** TASK REQUIREMENTS **
Output exactly the lines that run from the start of the records to the line with "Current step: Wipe", counting both ends, and skip the pictures.
RAW DATA Block Start
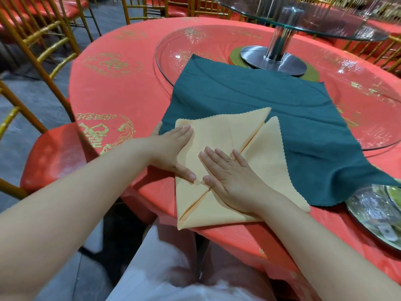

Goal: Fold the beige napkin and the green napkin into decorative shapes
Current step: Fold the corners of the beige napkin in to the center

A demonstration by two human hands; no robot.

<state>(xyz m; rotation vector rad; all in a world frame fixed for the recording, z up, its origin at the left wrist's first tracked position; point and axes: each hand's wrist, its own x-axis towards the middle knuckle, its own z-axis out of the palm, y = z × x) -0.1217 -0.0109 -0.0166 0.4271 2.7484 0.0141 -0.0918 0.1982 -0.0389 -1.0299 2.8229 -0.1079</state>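
- I am seeing the left hand (173, 148) lying flat, fingers straight, pressing the folded beige cloth napkin (225, 135), gripping nothing.
- The right hand (230, 172) is pressing flat beside its diagonal seam.
- The napkin is lying partly over the spread dark green cloth napkin (271, 101).

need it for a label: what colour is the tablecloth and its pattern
Red tablecloth with gold printed motifs, clearest in the head view.

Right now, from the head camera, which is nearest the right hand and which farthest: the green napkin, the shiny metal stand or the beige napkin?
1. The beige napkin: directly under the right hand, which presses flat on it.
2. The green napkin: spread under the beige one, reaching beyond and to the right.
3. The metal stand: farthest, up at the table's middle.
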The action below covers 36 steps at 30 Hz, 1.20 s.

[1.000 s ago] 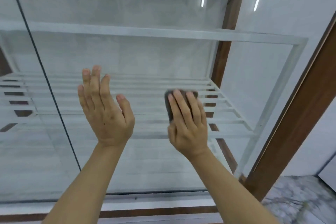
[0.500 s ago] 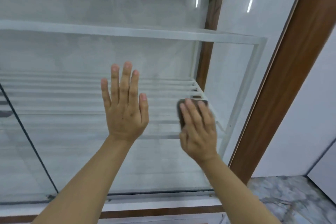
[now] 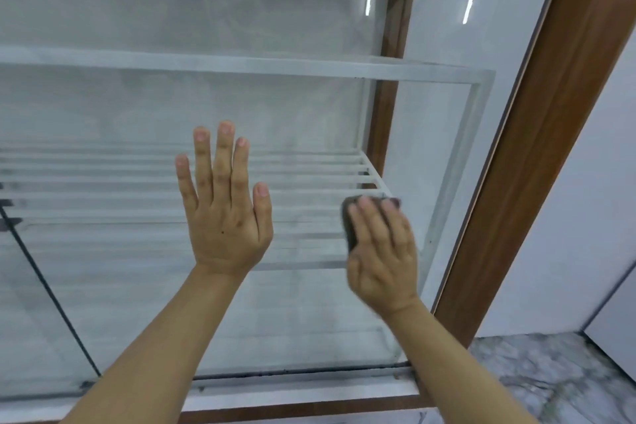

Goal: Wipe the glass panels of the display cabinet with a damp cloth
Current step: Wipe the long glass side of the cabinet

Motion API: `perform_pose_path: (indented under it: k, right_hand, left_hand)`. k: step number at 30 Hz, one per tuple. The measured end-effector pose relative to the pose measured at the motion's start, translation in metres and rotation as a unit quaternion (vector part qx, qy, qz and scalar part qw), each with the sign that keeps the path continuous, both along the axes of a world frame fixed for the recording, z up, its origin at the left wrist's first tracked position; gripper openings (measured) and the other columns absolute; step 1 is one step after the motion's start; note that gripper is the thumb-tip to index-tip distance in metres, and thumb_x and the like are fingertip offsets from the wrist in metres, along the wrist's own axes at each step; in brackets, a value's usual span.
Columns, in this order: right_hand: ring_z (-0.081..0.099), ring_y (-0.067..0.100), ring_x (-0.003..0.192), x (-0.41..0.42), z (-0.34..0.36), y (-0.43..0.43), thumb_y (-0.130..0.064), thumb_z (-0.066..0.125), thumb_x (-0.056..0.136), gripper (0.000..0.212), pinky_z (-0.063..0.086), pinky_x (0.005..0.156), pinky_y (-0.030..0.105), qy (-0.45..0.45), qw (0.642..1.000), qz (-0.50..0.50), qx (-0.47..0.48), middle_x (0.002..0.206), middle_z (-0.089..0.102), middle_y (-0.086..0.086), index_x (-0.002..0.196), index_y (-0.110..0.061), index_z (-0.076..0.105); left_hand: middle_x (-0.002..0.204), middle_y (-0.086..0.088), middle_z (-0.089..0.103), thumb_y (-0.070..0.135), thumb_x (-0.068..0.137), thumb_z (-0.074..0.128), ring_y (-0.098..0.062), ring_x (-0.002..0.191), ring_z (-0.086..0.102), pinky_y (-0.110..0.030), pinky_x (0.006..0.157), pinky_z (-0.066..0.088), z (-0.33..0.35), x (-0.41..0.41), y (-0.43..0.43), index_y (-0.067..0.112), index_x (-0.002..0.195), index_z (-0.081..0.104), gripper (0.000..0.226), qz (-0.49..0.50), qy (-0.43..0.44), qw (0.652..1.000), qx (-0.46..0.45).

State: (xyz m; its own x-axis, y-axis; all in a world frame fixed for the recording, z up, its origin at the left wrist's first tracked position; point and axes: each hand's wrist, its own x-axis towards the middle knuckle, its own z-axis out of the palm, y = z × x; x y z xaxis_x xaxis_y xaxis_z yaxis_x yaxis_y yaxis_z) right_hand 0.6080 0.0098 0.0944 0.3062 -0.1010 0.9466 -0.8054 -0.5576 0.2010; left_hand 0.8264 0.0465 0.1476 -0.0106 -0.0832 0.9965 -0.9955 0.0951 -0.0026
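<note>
Right fingers (image 3: 373, 227): laid flat and close together over a dark grey cloth (image 3: 350, 227), pressing it to the glass. Only the cloth's top and left edge show past the fingertips. I cannot tell whether the thumb hooks the lower edge. Slight motion blur on the right hand (image 3: 382, 251).

Left fingers (image 3: 222, 155): straight, a little spread, holding nothing. The left hand (image 3: 225, 217) is raised palm-first to the pane, apparently bracing, though contact is not certain from here.

Cloth position: lower right area of the right-hand glass panel (image 3: 309, 107), near its right edge and just short of the brown wooden frame (image 3: 550, 155). Behind the pane is a white slatted shelf (image 3: 309, 179). A dark seam (image 3: 44, 286) marks the next panel to the left, and a dark bottom track (image 3: 292, 371) runs along the base.

Judgement: mid-wipe, with most of this pane's upper part out of reach of the present stroke.

Risks:
- The cloth is held by pressure alone, so easing off could let it slide down to the track
- The bare left palm may leave prints on glass due for wiping
- Hard bracing could shift the panel, if it slides
- Running into the frame would leave an unwiped strip along the edge
</note>
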Motion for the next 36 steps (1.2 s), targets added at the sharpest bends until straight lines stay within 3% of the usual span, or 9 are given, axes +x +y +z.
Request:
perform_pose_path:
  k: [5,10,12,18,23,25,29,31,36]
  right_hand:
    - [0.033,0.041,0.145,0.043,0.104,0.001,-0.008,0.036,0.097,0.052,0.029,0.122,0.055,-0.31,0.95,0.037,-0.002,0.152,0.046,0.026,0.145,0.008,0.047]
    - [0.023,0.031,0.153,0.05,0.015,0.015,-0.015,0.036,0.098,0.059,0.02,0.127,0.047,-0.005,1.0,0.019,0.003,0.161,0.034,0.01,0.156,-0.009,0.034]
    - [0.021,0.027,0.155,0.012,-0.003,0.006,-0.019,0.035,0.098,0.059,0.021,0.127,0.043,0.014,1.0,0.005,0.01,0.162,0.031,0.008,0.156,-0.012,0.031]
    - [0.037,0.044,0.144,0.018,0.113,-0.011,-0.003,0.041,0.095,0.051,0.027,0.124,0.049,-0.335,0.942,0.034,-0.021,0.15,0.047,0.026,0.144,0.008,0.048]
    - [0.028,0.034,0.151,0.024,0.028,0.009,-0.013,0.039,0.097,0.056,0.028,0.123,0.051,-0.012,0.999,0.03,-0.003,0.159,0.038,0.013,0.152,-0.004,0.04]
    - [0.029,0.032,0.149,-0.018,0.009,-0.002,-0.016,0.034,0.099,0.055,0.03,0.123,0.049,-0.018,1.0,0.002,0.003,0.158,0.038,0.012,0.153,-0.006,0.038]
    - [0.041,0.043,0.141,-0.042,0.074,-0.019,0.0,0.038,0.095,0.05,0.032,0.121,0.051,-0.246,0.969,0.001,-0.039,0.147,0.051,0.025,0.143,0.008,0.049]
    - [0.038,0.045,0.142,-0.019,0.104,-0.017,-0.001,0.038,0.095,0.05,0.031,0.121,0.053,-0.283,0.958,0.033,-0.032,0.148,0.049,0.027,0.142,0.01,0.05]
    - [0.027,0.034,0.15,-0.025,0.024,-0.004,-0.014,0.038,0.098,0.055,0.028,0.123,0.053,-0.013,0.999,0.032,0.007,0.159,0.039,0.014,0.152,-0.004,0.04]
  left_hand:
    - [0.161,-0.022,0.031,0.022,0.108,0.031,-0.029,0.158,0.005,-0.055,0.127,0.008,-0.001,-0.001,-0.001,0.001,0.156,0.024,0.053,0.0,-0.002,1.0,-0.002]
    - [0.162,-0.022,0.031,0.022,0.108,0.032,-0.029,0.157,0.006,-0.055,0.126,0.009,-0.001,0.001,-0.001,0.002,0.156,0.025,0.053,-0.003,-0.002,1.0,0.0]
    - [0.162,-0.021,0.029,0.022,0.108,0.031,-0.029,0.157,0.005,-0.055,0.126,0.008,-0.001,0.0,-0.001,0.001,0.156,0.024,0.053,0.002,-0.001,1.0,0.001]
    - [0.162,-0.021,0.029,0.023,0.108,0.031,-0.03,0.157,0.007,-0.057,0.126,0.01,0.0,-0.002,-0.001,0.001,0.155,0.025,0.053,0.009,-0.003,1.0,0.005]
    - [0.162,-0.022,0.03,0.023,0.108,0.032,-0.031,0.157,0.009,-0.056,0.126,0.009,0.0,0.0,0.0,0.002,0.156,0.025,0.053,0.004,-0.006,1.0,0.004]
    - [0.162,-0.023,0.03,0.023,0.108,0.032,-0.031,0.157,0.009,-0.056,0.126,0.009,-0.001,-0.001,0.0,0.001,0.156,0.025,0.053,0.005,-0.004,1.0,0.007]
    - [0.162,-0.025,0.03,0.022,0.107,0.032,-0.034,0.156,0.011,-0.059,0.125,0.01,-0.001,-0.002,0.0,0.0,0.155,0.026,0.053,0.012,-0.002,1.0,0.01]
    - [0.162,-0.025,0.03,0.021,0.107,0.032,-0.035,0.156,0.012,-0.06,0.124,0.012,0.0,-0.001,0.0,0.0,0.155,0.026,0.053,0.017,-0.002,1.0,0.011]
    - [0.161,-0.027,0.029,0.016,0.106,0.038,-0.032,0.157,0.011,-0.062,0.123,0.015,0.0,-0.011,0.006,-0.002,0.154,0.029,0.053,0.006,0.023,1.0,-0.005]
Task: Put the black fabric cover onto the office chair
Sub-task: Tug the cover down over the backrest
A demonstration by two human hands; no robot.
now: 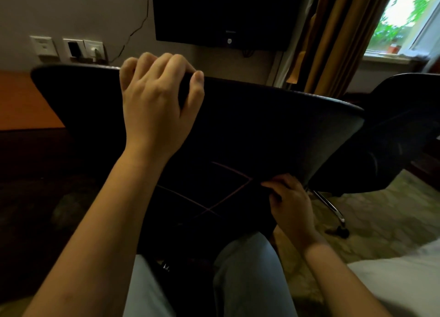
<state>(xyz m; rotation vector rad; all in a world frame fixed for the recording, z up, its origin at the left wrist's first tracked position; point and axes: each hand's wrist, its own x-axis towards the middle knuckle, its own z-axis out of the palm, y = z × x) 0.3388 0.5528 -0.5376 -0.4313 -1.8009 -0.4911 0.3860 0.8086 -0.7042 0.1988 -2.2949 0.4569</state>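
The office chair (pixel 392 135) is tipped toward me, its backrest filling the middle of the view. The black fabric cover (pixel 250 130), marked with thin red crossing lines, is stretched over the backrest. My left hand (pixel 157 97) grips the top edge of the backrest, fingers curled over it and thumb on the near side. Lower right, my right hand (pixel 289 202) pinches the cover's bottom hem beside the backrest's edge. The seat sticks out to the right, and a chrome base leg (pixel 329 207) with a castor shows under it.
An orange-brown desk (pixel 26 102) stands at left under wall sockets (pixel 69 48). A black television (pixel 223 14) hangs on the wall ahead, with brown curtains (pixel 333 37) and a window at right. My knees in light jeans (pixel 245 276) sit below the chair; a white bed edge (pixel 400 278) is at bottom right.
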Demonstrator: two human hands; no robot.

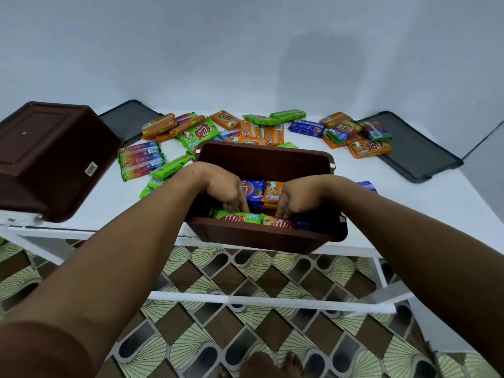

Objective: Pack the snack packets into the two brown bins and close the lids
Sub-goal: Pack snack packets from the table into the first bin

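Note:
An open brown bin (261,159) stands at the white table's front edge, with several snack packets inside. Both my hands reach down into it. My left hand (227,190) presses its fingertips on a green packet (237,217) standing along the near wall. My right hand (296,197) presses its fingertips on an orange packet (278,222) beside it. Both thumbs are hidden. Blue (253,188) and orange (272,193) packets lie deeper in the bin. A second brown bin (49,154) lies upside down at the left. Many loose packets (251,129) are spread behind the open bin.
Two dark grey lids lie flat at the back, one at the left (128,118) and one at the right (420,151) with packets on its edge. The upturned bin overhangs the table's front left edge. A white wall stands behind the table (409,197). Patterned floor and my foot show below.

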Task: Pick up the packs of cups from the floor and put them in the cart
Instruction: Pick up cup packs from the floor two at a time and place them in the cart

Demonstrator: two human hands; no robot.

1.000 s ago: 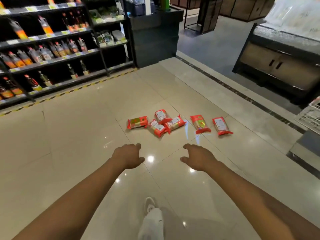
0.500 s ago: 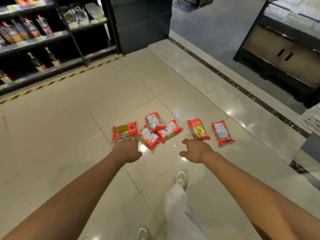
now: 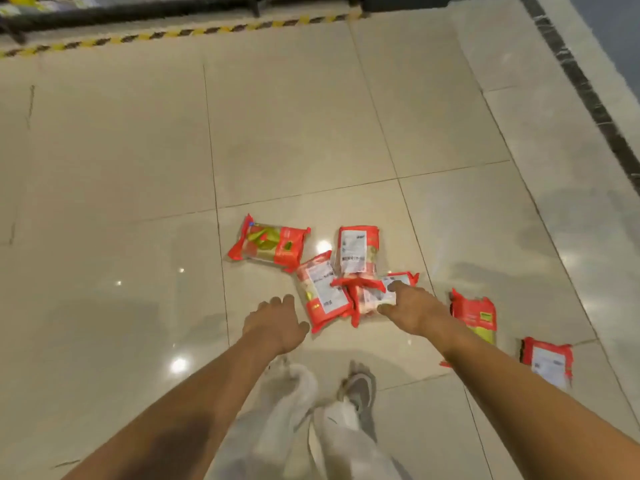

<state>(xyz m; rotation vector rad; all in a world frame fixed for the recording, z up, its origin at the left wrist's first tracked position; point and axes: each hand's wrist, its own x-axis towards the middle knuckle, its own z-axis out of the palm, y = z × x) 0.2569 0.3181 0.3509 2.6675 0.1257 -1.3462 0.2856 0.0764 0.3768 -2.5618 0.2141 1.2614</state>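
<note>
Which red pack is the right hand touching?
The right hand is on the pack in the middle pile, the one lying crosswise nearest it. The other five packs lie untouched; the left hand holds nothing.

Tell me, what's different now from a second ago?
The person has stepped up and bent over the packs. The right hand has reached the pack in the pile, its fingers on it; the left hand is beside another pack. All six packs lie unmoved.
</note>
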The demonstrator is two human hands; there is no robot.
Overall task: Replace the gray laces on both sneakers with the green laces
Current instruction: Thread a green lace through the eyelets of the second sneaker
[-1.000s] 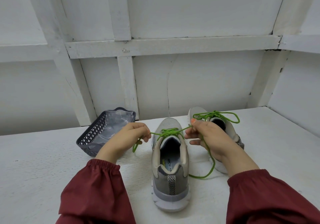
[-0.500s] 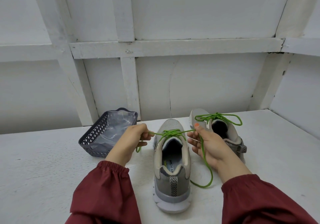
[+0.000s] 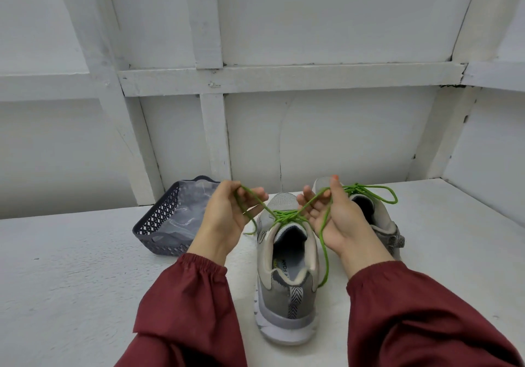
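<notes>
The far shoe (image 3: 383, 222) is laced green; left hand (image 3: 227, 219) and right hand (image 3: 335, 222) pinch the near shoe (image 3: 287, 290) lace (image 3: 285, 215) ends, bow not yet tied

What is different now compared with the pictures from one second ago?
The left hand and right hand rose and turned their palms toward the camera, lifting the ends of the green lace above the near sneaker. Both still pinch the lace. The tied far sneaker and the basket stayed put.
</notes>
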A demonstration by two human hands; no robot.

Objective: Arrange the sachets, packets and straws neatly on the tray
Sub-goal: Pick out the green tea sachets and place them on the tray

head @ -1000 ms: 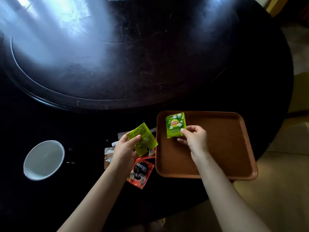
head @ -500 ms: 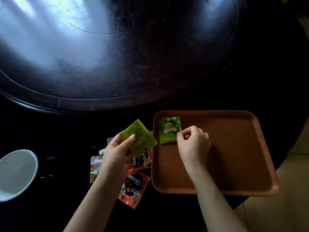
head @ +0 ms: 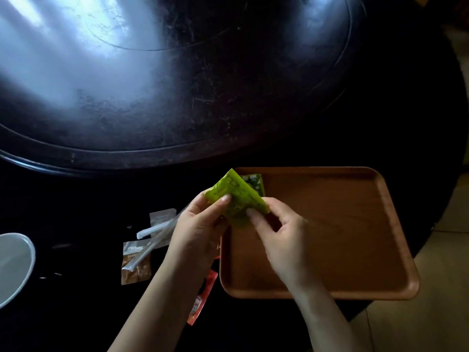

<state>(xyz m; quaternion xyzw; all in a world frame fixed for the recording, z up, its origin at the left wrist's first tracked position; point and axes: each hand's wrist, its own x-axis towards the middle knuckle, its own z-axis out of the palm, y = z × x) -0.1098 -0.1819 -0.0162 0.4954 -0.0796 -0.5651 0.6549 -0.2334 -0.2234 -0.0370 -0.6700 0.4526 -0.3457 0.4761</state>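
Note:
A brown wooden tray (head: 342, 224) lies on the dark table at the near right. One green tea sachet (head: 256, 182) lies flat in the tray's far-left corner, mostly hidden. Over that corner both hands pinch a second yellow-green sachet (head: 234, 196): my left hand (head: 198, 232) holds its left edge, my right hand (head: 281, 240) its lower right corner. Left of the tray lie wrapped straws (head: 157, 231), a brown sugar packet (head: 135, 265) and a clear packet (head: 162, 215). A red coffee sachet (head: 203, 298) shows under my left forearm.
A white bowl (head: 12, 265) sits at the left edge of the table. A large dark round turntable (head: 177, 85) fills the far part of the table. The table's edge curves just past the tray's right side, with pale floor (head: 431, 301) beyond.
My right hand let go of the green sachet in the tray's corner and came to the yellow-green sachet. My left hand carried that sachet right, over the tray's edge.

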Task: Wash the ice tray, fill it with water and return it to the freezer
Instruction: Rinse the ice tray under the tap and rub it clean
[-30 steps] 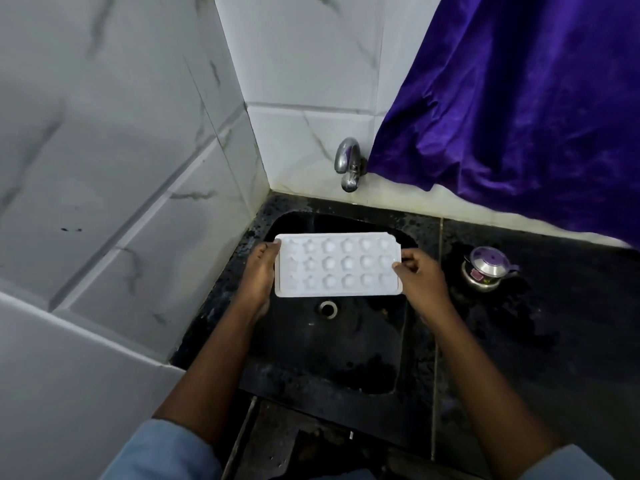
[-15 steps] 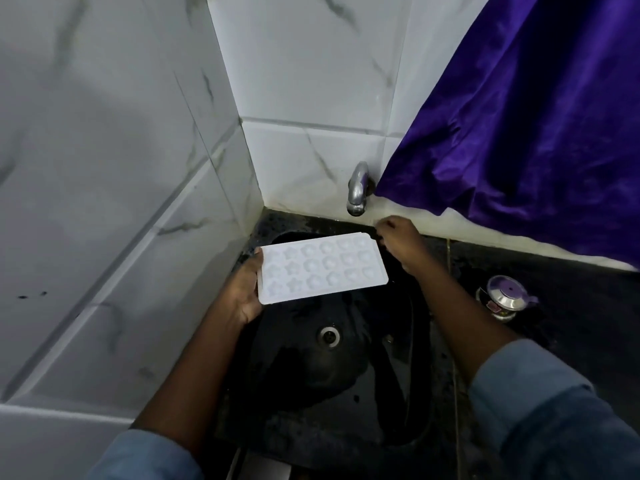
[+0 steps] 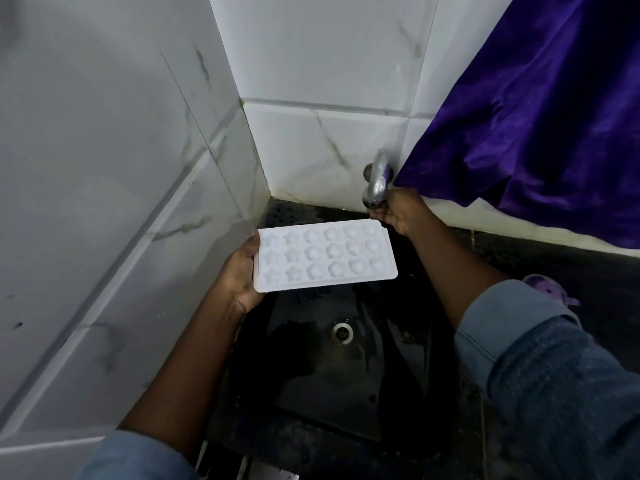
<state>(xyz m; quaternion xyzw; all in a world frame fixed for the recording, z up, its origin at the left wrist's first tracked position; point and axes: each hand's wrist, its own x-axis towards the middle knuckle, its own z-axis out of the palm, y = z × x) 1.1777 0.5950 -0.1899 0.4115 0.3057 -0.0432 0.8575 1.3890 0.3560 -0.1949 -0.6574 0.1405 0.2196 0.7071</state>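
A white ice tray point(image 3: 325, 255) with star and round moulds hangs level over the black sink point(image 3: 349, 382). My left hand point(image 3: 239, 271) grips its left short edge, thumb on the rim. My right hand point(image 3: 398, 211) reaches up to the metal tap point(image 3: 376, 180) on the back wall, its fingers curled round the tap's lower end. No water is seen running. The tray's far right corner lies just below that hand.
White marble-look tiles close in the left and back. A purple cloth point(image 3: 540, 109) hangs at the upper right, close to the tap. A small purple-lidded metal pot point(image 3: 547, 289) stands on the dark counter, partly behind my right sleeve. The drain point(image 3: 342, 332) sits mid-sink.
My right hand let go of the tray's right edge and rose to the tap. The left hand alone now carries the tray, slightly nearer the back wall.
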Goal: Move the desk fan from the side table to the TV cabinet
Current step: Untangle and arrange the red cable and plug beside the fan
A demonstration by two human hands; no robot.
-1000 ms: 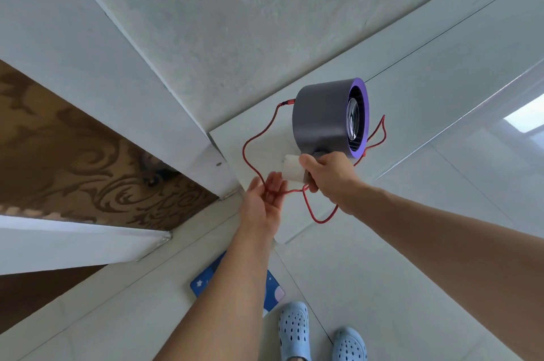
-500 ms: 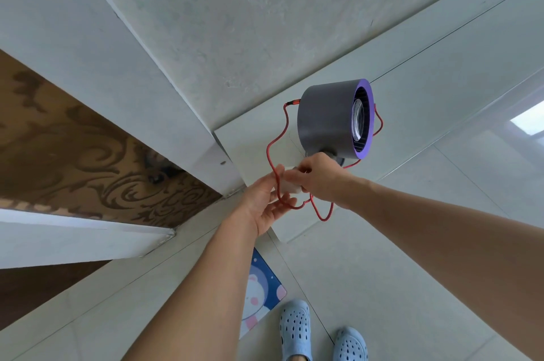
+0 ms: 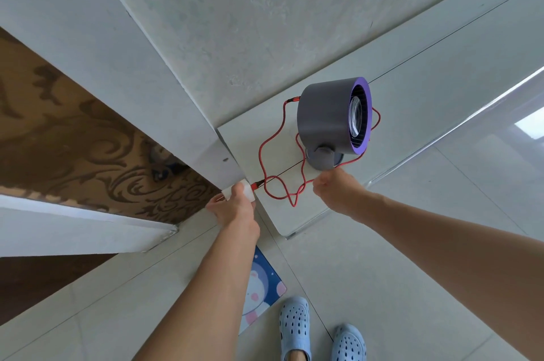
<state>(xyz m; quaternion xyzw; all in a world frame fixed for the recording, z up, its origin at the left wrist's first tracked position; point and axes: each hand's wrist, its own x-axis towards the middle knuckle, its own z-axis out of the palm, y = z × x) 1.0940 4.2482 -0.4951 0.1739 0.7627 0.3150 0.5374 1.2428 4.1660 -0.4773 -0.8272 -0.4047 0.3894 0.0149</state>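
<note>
A grey desk fan (image 3: pixel 329 119) with a purple front ring stands upright on its round base on the white TV cabinet (image 3: pixel 426 90), close to the cabinet's left end. A red cable (image 3: pixel 266 148) runs from the fan's back in loose loops across the cabinet top to a white plug (image 3: pixel 245 188). My left hand (image 3: pixel 235 207) grips that plug at the cabinet's left corner. My right hand (image 3: pixel 335 187) pinches the red cable just below the fan's base, apart from the fan.
A white wall panel (image 3: pixel 123 60) meets the cabinet's left end, with brown patterned wallpaper (image 3: pixel 73 148) beside it. Pale floor tiles lie below. A blue cartoon mat (image 3: pixel 262 287) and my feet in light blue clogs (image 3: pixel 294 328) are on the floor.
My right hand has let go of the fan, which now stands alone on the cabinet. My left hand has taken the white plug and carried it left to the cabinet corner, stretching the cable out.
</note>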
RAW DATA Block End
** SOLUTION BELOW **
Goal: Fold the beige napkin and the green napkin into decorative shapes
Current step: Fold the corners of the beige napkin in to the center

A demonstration by two human hands; no robot.

<state>(xyz m; rotation vector rad; all in a world frame fixed for the recording, z up, its origin at the left wrist's first tracked position; point and axes: each hand's wrist, its own x-axis towards the middle knuckle, its own z-axis out of the palm, y = z × x) -0.1217 -0.0109 -0.0166 0.4271 2.7484 0.0141 -0.0918 0.1982 -0.0389 -1.0299 2.8229 -0.1079</state>
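- I am seeing the left hand (173, 148) lying flat, fingers straight, pressing the folded beige cloth napkin (225, 135), gripping nothing.
- The right hand (230, 172) is pressing flat beside its diagonal seam.
- The napkin is lying partly over the spread dark green cloth napkin (271, 101).

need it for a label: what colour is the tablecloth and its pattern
Red tablecloth with gold printed motifs, clearest in the head view.

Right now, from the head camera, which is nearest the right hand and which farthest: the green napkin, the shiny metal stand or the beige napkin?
1. The beige napkin: directly under the right hand, which presses flat on it.
2. The green napkin: spread under the beige one, reaching beyond and to the right.
3. The metal stand: farthest, up at the table's middle.
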The action below covers 36 steps at 30 Hz, 1.20 s.

[1.000 s ago] 
[0.500 s ago] 
[now] 

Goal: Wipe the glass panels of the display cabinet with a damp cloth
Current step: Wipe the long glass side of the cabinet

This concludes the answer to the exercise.